## ABOUT THIS TASK
An exact copy of all the data is the required output.

## EXERCISE DATA
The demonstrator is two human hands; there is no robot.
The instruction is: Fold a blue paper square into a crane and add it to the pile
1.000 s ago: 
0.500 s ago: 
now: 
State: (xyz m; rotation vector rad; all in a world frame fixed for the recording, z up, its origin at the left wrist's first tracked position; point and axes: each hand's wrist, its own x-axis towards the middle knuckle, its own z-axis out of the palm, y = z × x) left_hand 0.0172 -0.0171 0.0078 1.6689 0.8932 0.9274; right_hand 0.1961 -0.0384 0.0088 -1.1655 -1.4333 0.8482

## FINISHED TASK
The demonstrator is two human hands; there is no robot.
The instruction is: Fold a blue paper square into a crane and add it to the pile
1.000 s ago: 
0.500 s ago: 
now: 
State: (xyz m; rotation vector rad; all in a world frame fixed for the recording, z up, its origin at the left wrist's first tracked position; point and axes: each hand's wrist, its own x-axis towards the middle knuckle, its own z-axis out of the palm, y = z × x) left_hand 0.0172 -0.0171 0.0078 1.6689 0.8932 0.9274; right_hand 0.1961 -0.0384 0.0088 -1.1655 -1.4333 0.8482

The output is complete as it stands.